She rubbed the heels of her hands over eyes gritty with fatigue, then checked the time. A couple of hours until she could bitch at the lab for any results, or go to the morgue for the same on the victim’s autopsy.

Enough time for a shower to clear her head before nagging EDD. She picked up the bag Roarke had left her.

“Take two hours in the crib,” she ordered Peabody when she stepped back into the bullpen. “I’m going to grab a shower.”

“Okay. I ran the Asant Group from every possible angle. It doesn’t exist.”

“It’s just a cover.”

“Then I tried a search for any occult holidays, or dates of import that coordinate with today—or yesterday now. Nothing.”

“Well, that was good thinking. Worth a shot. It was a damn party, that’s for sure. Maybe they don’t need an occasion. No, no,” Eve corrected herself. “It was too elaborate, planned too far in advance to just be for the hell of it.”

“For the hell of it. Ha-ha. God.” Peabody rubbed her eyes. “I need those two hours down.”
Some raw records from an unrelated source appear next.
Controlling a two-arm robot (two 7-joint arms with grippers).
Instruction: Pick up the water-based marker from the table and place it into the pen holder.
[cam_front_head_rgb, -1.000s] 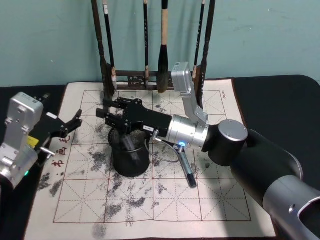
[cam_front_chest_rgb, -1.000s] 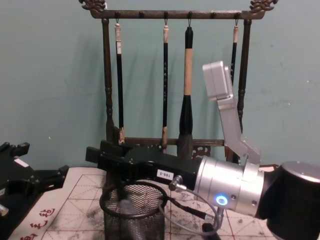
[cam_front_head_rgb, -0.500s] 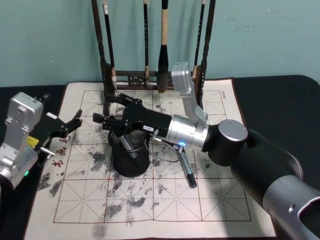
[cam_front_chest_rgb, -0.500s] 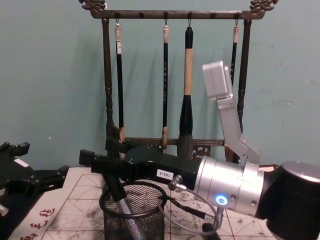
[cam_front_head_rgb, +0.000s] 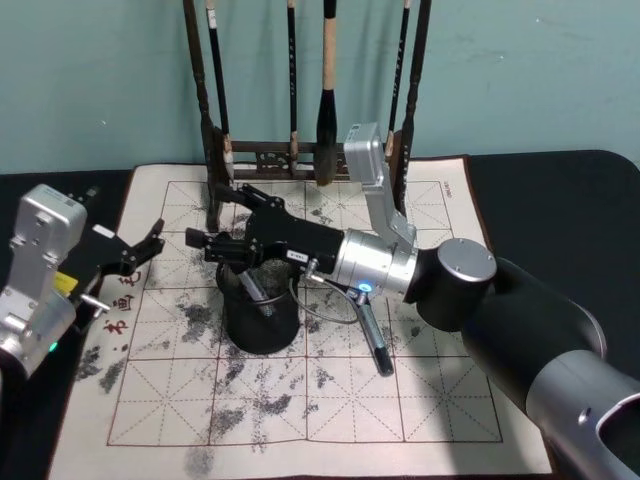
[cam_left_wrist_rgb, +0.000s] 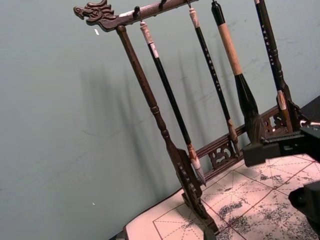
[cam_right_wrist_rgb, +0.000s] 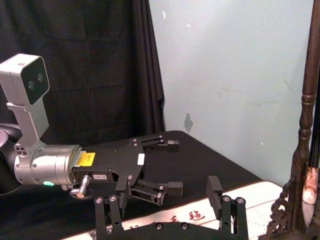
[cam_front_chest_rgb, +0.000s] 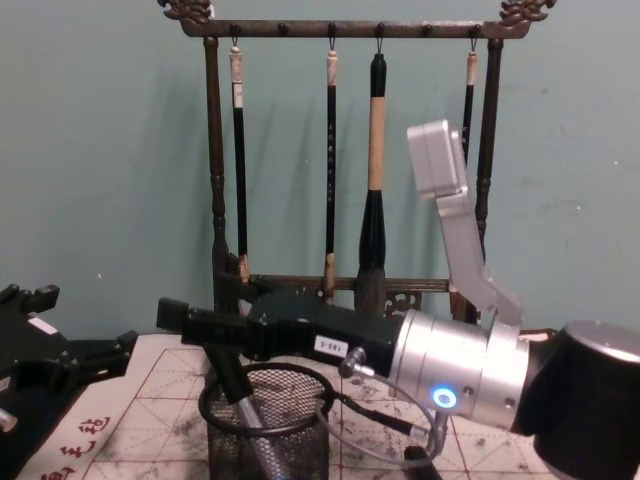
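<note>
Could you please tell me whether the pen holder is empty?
Not empty: a grey marker leans inside the pen holder, under the open right gripper. Left gripper parked aside.

In the chest view the bottom edge cuts off the pen holder (cam_front_chest_rgb: 265, 435), so its base is out of sight. The marker (cam_front_chest_rgb: 250, 425) leans inside it, its lower end lost behind the mesh. In the head view the right gripper (cam_front_head_rgb: 212, 215) covers the holder's far rim. The right arm hides the upper end of a pen (cam_front_head_rgb: 378, 347) lying on the mat (cam_front_head_rgb: 440, 400).
</note>
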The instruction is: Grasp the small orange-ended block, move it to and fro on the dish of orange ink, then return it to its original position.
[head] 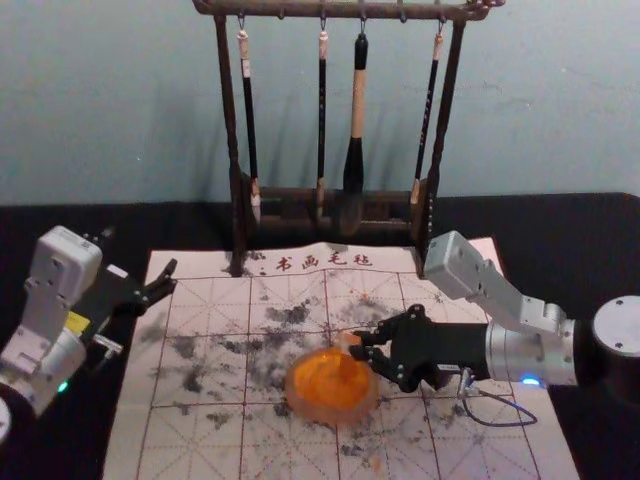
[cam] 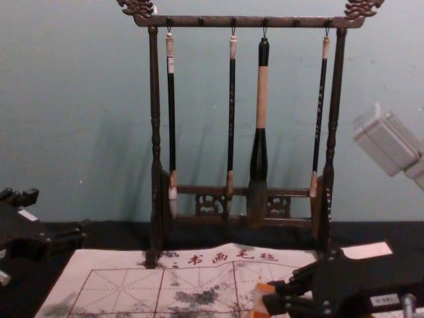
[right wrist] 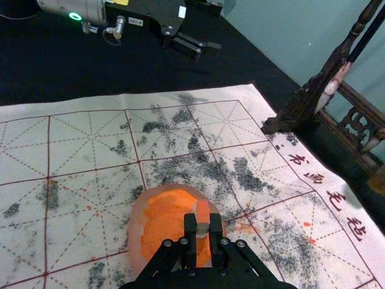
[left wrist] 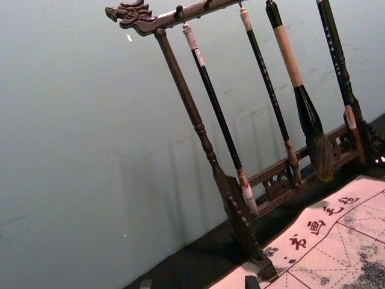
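Right gripper (head: 357, 346) level, clamped on the block (right wrist: 203, 212) above the dish (head: 325, 418); left gripper (head: 142, 258), jaws apart, beside mat (head: 132, 450)

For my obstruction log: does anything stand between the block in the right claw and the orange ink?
Nothing visible does: the right claw has the block at the dish of ink. Whether it touches the ink, I can't tell.

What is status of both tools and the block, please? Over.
Right tool closed on orange-ended block, over ink dish; ink contact unclear. Left tool open, idle at mat's left edge. Brush stand behind dish, not in the way.
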`<state>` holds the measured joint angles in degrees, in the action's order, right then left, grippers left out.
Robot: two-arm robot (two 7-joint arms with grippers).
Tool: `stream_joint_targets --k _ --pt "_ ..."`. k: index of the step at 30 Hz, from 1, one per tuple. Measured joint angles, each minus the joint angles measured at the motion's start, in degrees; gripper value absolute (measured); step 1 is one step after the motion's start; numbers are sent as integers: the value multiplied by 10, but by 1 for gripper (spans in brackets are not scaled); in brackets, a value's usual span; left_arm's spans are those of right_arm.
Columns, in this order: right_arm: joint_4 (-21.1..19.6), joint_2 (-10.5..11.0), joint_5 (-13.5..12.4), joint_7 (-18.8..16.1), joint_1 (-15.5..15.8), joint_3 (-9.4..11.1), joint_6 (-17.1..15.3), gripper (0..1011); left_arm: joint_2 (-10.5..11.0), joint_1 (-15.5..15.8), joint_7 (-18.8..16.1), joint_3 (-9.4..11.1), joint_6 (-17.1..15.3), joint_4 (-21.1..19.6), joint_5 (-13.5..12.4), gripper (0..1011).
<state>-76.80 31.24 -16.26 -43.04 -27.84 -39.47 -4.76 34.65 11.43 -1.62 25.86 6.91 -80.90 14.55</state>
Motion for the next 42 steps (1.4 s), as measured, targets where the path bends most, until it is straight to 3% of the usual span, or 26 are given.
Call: stream_joint_targets --k 20,42 --pt "-73 44 -18 -22 37 -1 -4 93 0 0 0 0 0 0 0 1001" --pt "-41 16 0 -22 8 -23 -1 94 0 0 0 0 0 0 0 1001"
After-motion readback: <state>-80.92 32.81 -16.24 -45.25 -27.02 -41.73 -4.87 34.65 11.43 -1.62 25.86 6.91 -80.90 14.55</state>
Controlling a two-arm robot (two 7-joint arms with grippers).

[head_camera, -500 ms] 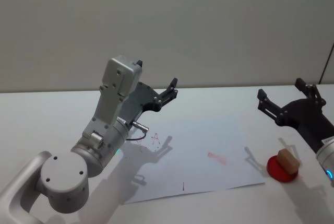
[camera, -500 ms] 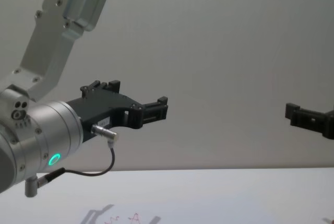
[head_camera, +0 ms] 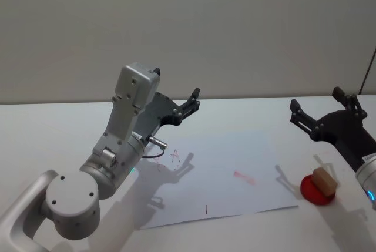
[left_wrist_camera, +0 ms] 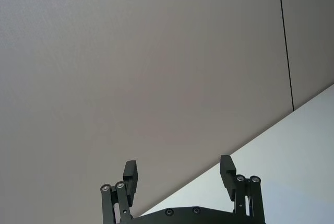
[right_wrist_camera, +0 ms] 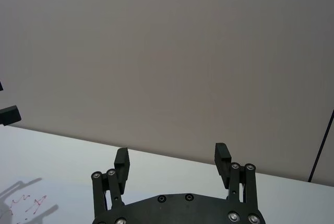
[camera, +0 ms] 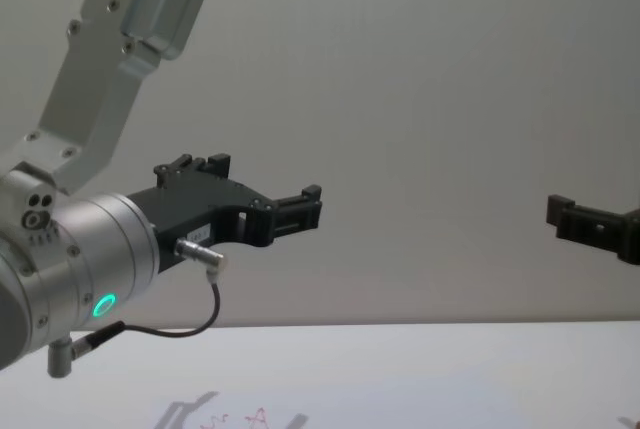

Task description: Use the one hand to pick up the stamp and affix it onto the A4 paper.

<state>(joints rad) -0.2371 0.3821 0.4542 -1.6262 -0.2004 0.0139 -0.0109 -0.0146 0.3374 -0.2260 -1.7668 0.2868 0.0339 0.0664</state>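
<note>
Held right pincer point(head_camera: 315, 100) open and empty above table point(head_camera: 59, 123), near stamp point(head_camera: 324, 180) on red pad point(head_camera: 308, 191) beside A4 paper point(head_camera: 223, 187); held left pincer point(left_wrist_camera: 178, 165) open too, raised over paper.

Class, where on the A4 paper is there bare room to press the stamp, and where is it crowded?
Bare: on the A4 paper, the far stretch between the letter A mark and its right edge, beyond the red smudge; also the near strip beside the small red tick. Crowded: around the A, near the raised left claw.
</note>
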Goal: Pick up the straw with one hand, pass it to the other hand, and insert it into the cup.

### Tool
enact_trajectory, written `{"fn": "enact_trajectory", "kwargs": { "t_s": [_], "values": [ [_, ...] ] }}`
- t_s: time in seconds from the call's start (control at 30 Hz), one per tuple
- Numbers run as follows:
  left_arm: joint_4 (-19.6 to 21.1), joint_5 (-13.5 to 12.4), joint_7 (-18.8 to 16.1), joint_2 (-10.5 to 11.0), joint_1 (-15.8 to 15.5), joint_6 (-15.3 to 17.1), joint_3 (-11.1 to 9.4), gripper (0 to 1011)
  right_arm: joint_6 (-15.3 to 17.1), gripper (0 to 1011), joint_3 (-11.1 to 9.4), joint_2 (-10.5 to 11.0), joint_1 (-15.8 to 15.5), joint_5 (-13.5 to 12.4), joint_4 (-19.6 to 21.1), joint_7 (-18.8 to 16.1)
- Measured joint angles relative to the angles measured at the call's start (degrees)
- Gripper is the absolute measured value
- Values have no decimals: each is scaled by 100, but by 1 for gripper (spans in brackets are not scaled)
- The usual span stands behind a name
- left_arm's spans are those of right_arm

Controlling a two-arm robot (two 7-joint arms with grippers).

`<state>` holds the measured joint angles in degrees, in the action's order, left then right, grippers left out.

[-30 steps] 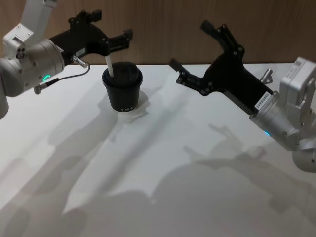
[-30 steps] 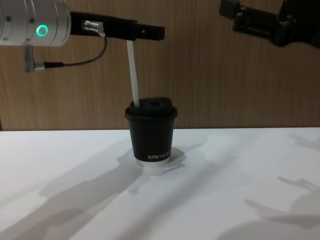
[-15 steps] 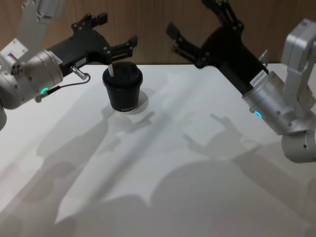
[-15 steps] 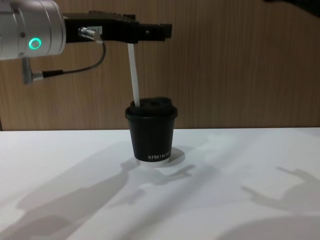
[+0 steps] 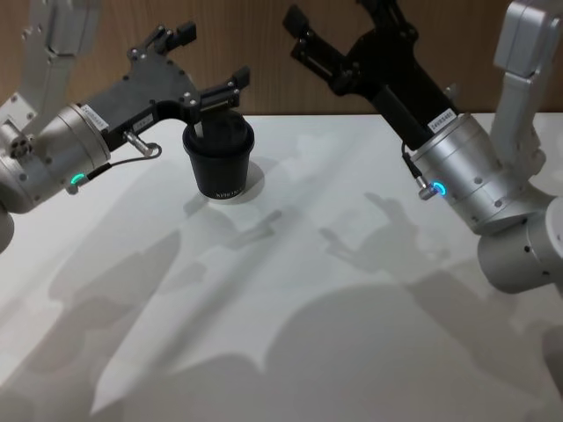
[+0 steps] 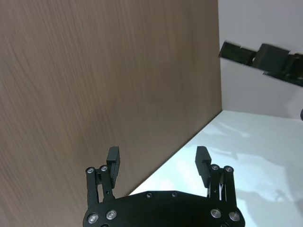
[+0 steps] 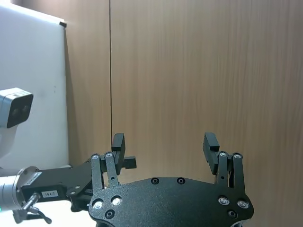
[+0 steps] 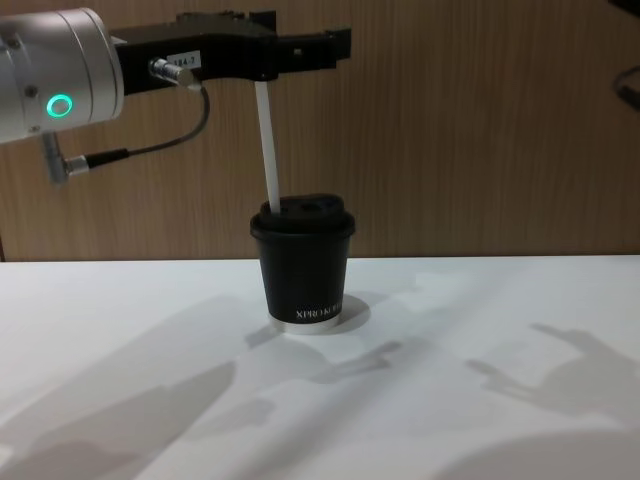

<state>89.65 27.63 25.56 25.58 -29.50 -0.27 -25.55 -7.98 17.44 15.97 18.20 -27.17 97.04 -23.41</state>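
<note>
The black cup (image 5: 218, 163) (image 8: 303, 270) stands on the white table, toward the back left. The white straw (image 5: 200, 130) (image 8: 266, 150) stands in its lid, leaning slightly. My left gripper (image 5: 209, 60) (image 8: 335, 45) hovers just above the straw's top, open. In the left wrist view the left gripper (image 6: 158, 158) has nothing between its fingers. My right gripper (image 5: 334, 10) is raised high at the back right, away from the cup. It is open and empty, as the right wrist view of the right gripper (image 7: 164, 144) shows.
The white table (image 5: 264, 308) carries only arm shadows in front of the cup. A wood-panelled wall (image 8: 450, 130) rises right behind the table's back edge. The right arm's silver wrist (image 5: 466, 167) hangs over the table's right side.
The right arm has lifted and swung back, leaving the chest view. The left gripper has risen slightly above the straw. Straw and cup have not moved.
</note>
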Motion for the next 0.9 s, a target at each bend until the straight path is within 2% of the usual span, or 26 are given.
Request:
{"fn": "enact_trajectory", "kwargs": {
  "t_s": [0.13, 0.47, 0.7, 0.9],
  "values": [
    [10, 79, 61, -28, 71, -88, 53, 1001, 221, 1001, 30, -63, -63, -159, 72, 90],
    [82, 186, 123, -81, 171, -135, 141, 1002, 475, 1001, 94, -108, -150, -361, 154, 188],
    [132, 177, 124, -86, 206, -96, 159, 1001, 547, 1001, 130, -108, -194, -426, 182, 235],
    [207, 67, 52, -64, 242, 45, 159, 1001, 607, 1001, 174, -91, -258, -475, 204, 291]
  ]
}}
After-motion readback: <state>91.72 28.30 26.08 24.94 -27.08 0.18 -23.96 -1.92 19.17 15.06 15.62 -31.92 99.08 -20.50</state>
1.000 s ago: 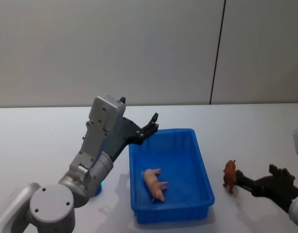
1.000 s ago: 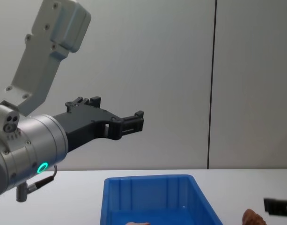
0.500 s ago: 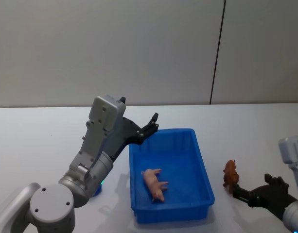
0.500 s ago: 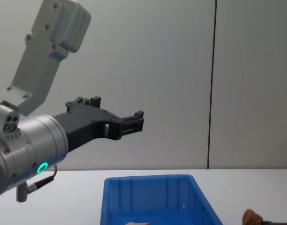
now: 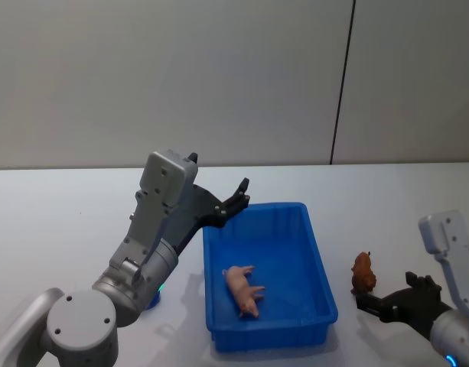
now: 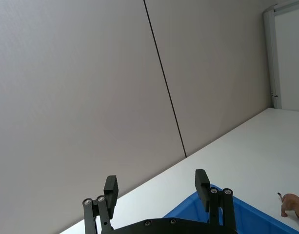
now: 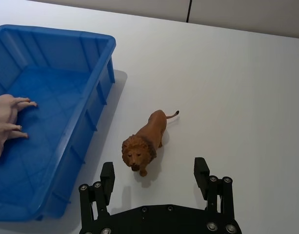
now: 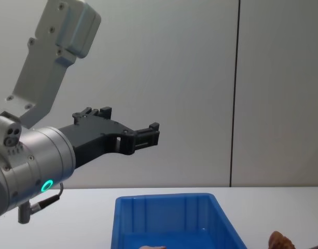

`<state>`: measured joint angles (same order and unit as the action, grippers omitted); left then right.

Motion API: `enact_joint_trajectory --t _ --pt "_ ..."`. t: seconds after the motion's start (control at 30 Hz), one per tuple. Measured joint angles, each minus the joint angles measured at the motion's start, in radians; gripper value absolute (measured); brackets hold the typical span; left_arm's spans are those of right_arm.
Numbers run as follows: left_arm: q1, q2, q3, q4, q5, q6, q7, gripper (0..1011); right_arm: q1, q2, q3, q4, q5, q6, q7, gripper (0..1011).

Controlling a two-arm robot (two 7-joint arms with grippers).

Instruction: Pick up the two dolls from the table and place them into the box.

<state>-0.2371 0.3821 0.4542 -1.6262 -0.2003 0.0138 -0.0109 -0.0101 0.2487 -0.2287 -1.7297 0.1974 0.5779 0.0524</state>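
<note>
A plain white table [image 5: 58,206] runs out before us to a pale grey panelled wall, and on it we see the blue box [image 5: 253,207] standing roughly in the middle, its long side pointing away from the robot. The pale pink doll [image 5: 242,290], a pig, lies on its side on the floor of the box, in the near half and closer to the left wall. The reddish-brown doll [image 7: 148,137], a lion with a ridged mane, stands upright on the table to the right of the box, near its right wall but apart from it, head turned toward the robot. We find the right gripper [image 7: 154,170] low over the table just on the near side of the lion; its jaws are spread wide and hold nothing, and the lion's head sits at their mouth, about midway between the two fingers and touching neither. The left gripper [image 6: 156,180] hangs in the air above the far left corner of the box, well clear of the rim, pointing toward the wall; its jaws are likewise released, with nothing between them.
</note>
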Motion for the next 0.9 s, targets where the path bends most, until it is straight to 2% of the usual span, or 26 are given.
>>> enact_joint_trajectory --t 0.43,0.9 --pt "0.000 0.000 0.000 0.000 0.000 0.000 0.000 1001 0.075 -0.045 -0.015 0.099 -0.044 0.000 0.027 1001" --pt "0.000 0.000 0.000 0.000 0.000 0.000 0.000 1001 0.142 -0.082 -0.023 0.186 -0.071 0.015 0.042 1001"
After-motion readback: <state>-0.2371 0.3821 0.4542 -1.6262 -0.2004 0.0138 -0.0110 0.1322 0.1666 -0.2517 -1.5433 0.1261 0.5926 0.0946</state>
“Take them now. It’s the last you’ll be seeing of the back of your eyelids for a while.”

She headed to the showers. In the locker room she checked the contents of the bag, noted that Roarke hadn’t missed a trick. Underwear, boots, pants, shirt, jacket, weapon harness, her clutch piece, communicator, restraints, spare recorder, PPC, and cash. More than she normally carried on the job. She stuffed it all in her locker, grabbed a towel, then wrapped herself in it once she’d stripped off.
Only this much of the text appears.